Based on the results, the authors predicted “complete uptake by hospitals of electronic medication ordering at levels comparable to the requirements of stage 1 meaningful use (at least 30 percent of orders written using CPOEs) could result in 1.2 percent fewer deaths of hospitalized Medicare beneficiaries from heart failure and heart attack,” but this result was not statistically significant.
The authors’ model did predict a statistically significant 2.1 percent drop in mortality for hospitals that meet the future Stage 2 requirement of 60 percent CPOE usage. These results give the authors, “measured optimism that computerized provider order entry, when used frequently, may have the potential to reduce hospital mortality rates.”
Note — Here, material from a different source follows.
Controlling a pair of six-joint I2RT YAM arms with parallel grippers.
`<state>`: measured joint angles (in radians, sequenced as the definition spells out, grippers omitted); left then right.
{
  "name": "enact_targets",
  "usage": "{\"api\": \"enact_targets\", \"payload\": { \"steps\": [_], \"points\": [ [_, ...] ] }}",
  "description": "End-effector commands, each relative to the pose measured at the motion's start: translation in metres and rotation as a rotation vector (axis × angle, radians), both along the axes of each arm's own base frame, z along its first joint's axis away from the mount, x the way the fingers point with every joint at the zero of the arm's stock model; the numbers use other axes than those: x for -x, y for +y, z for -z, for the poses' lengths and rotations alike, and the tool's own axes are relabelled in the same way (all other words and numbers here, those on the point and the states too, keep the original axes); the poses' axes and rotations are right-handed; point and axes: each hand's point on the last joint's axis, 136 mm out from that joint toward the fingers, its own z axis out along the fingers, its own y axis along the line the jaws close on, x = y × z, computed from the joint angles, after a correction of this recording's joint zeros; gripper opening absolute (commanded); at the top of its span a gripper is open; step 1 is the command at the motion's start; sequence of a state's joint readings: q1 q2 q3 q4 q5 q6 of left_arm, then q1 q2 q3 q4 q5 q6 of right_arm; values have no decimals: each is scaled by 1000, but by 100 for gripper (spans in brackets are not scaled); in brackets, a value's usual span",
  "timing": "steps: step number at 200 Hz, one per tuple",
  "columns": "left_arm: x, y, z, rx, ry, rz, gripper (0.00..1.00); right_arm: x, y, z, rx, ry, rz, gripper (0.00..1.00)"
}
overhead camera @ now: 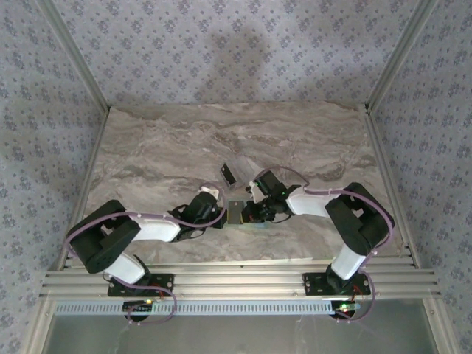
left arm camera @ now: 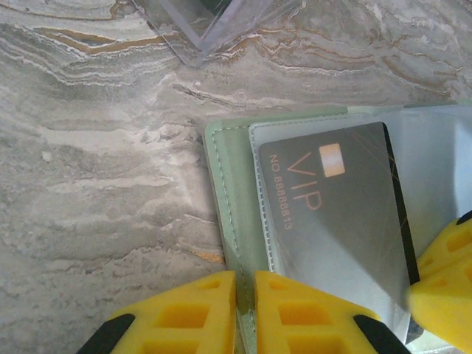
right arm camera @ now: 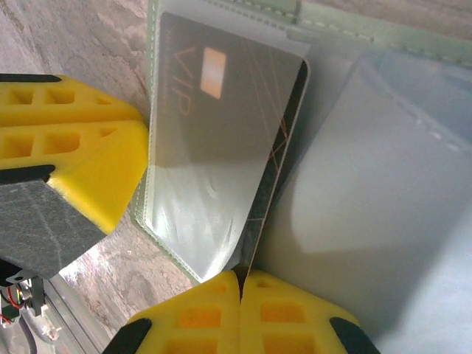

These disappointing results are at odds with the hype around electronic medical records in general, and CPOE systems in particular. A two percent reduction in heart attack mortality in hospitals is not insubstantial – with around 1.5 million heart attacks in the US each year leading to 500,000 deaths, CPOE could save 10,000 lives each year. That assumes, though, that all hospitals implement the technology and physicians use it for at least half of their orders.
Achieving a reduction of 10,000 heart attack deaths would be a success, sure, but the size of that success, relative to the investment and the hype that CPOE receives, throws cold water on the idea that electronic medical records are the sole solution to the problem of soaring medical costs.
There remains some ambiguity in the health effects of CPOE systems that could mean they’re more effective than they appear. It’s possible this study didn’t account for other factors that can affect mortality. Hospitals with high CPOE utilization may be fundamentally different from low utilizers in ways that explain their failure to see a larger drop in mortality. On the other hand, it could also be that what little reduction they did see was due to something other than CPOE, such as participation in other quality improvement efforts.
Advocates for health IT have argued that the technologies could save many more lives and save money. Now, maybe CPOE and other health IT will have a bigger effect when it’s more completely implemented, but so far it’s hard to see a 2 percent decrease justifying the millions spent on these systems. And that makes it tough to know whether or not they save money.
This is illustrative of a major problem in the US health care system: new technology is often perceived to be an unambiguous good, and hospitals routinely invest in innovations that produce, at best, marginal improvements in patient outcomes – and at worst, no improvement or even worse outcomes. Think DaVinci surgical robot for prostate surgery, which is more expensive than open surgery and thus far has not produced better results. This is not meant to reject the drive to innovate, but rather, to urge caution before sinking billions of dollars in new technology that might or might not improve outcomes.